You block out a time on the calendar (or an entire day) to just do it: Write. Workout. Start that business. You promised yourself you’d be disciplined, maintain your motivation, and be consistent. You force yourself to sit down, butt-on-chair, follow a routine, and just do the work.

These were actual responses from the eight people I interviewed. People said, “I just want to force myself to sit down and put my butt in the chair.” Or, “I just block out time on the calendar, but that never works.” 

I wrote them all down, stuffing the sales page with their words. 

There are a million different structures for sales letters, and I won’t get into them now. I like the Star, Story, Solution structure from Russel Brunson, founder of ClickFunnels.
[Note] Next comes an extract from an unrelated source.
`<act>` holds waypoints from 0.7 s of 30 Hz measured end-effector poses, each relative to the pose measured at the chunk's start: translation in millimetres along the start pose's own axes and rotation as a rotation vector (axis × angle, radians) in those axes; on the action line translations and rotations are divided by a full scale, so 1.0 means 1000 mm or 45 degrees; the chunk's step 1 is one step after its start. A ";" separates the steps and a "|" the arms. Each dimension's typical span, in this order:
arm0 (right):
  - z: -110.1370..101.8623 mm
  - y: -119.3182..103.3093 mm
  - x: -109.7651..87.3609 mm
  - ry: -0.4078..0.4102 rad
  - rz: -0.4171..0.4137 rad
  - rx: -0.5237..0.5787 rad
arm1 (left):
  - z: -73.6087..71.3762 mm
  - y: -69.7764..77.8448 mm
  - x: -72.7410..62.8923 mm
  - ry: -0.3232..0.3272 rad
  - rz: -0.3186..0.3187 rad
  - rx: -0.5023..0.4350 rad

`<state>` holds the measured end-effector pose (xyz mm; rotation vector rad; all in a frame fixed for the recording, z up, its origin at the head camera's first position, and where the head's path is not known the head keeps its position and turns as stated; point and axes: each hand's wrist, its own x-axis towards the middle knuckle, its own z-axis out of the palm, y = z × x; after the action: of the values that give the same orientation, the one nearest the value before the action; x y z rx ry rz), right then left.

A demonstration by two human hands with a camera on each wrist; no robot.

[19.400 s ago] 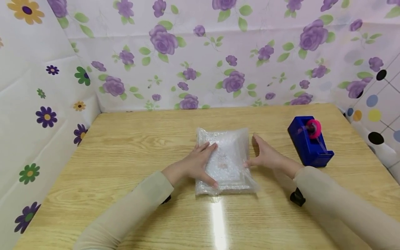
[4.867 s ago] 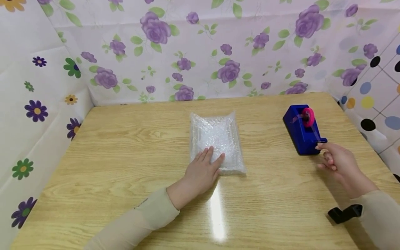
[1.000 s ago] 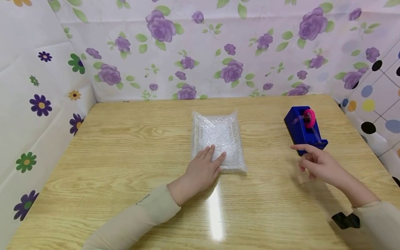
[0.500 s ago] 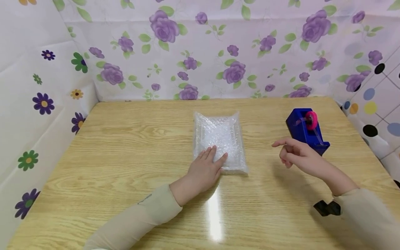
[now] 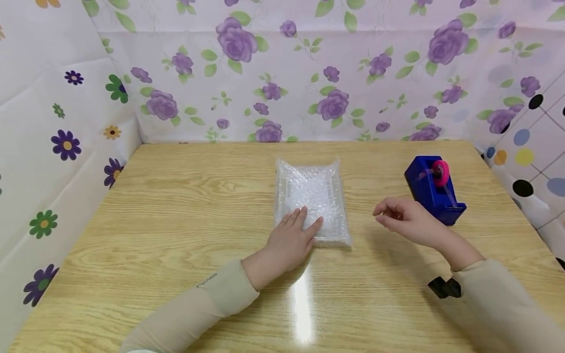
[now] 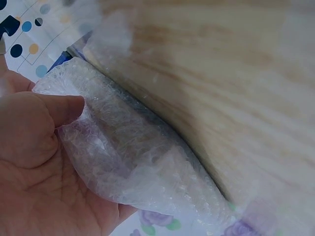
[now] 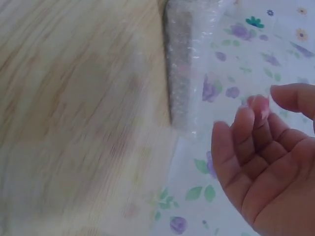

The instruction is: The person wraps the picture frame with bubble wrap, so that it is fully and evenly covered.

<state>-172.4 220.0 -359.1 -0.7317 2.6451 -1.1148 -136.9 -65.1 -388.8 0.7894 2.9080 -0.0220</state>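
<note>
A flat package in bubble wrap (image 5: 309, 186) lies on the table, its wrapped contents blurred by the plastic. My left hand (image 5: 291, 240) rests spread on its near left part, fingers straight. In the left wrist view the thumb (image 6: 66, 109) lies along the bubble wrap. Right of the package, my right hand (image 5: 412, 220) hovers above the table with bent fingers, thumb close to the index finger. The right wrist view shows a small pinkish, see-through piece of tape (image 7: 263, 105) at the fingertips. Behind this hand stands a blue tape dispenser (image 5: 434, 191) with a pink-cored roll.
The wooden table (image 5: 185, 206) meets a flowered sheet (image 5: 300, 73) at the back. Flower-patterned and dotted sheets line the left and right sides. A black wrist piece (image 5: 445, 288) hangs under the right sleeve.
My right hand was at the dispenser's front edge seconds ago. It has come left toward the package, and its outstretched index finger has bent toward the thumb. The left hand stays on the package.
</note>
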 end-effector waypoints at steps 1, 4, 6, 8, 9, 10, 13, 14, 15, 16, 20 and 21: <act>-0.001 0.000 0.000 -0.001 0.039 -0.064 | 0.000 0.000 0.000 -0.004 -0.002 0.000; -0.003 0.003 -0.002 -0.020 0.149 -0.243 | 0.000 0.000 0.000 -0.020 -0.009 -0.001; -0.004 0.007 -0.004 -0.042 0.194 -0.335 | 0.000 0.000 0.001 -0.023 -0.010 0.005; -0.005 0.010 -0.006 -0.067 0.237 -0.407 | -0.001 0.000 0.000 -0.024 -0.010 0.009; -0.006 0.012 -0.007 -0.084 0.257 -0.438 | 0.000 0.000 0.001 -0.023 -0.010 0.011; -0.006 0.014 -0.008 -0.098 0.277 -0.459 | -0.001 0.001 0.000 -0.024 -0.010 0.010; -0.009 0.020 -0.012 -0.127 0.329 -0.504 | -0.001 0.001 0.000 -0.023 -0.009 0.006; -0.010 0.022 -0.014 -0.127 0.339 -0.513 | -0.002 0.001 0.000 -0.021 -0.008 0.004; -0.011 0.022 -0.015 -0.121 0.346 -0.520 | -0.002 0.001 0.000 -0.022 -0.008 0.002; -0.011 0.023 -0.016 -0.107 0.347 -0.525 | -0.002 0.001 0.000 -0.022 -0.007 0.002; -0.013 0.024 -0.017 -0.030 0.304 -0.543 | -0.002 0.001 0.000 -0.018 -0.006 0.005; -0.013 0.023 -0.017 -0.010 0.285 -0.544 | -0.002 0.001 0.000 -0.017 -0.007 0.006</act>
<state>-171.1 250.2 -366.9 -0.4801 2.9012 -0.4931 -136.2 -63.9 -386.7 0.7795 2.8986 -0.0346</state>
It’s a three-part script that I’ve come to love (here’s the actual script if you want it). 

Whatever structure you use, make sure to use as many of the responses, phrases, and keywords your readers used on the phone.

In Conclusion

Now, it’s just a matter of getting people to see that sales page. Your hottest leads? The people you spoke with on the phone, obviously. I had about a 50 percent conversion rate for those people. 

Your next hottest leads are the rest of your responders to your initial survey. I got about a 20 percent conversion rate for those people. 

With each coaching call, I began tweaking and updating the sales page with even more phrases, keywords, and feedback I got. Soon, it was running itself; I’d funnel new and current readers to the sales letter, and I got dozens of clients in a few months, topping out around nearly 100 clients in my first year.

Many entrepreneurs replay the same mental block to themselves over and over: “I’m not a coach. I don’t know how to coach people. No one would pay me to coach them. I’m not certified.”

I’ve learned that coaching clients don’t want fancy certifications, they want results. If you can help someone get from Point A to point B, they’ll pay you.

Do the work. Find out your readers’ biggest problem, then solve it. The money will follow.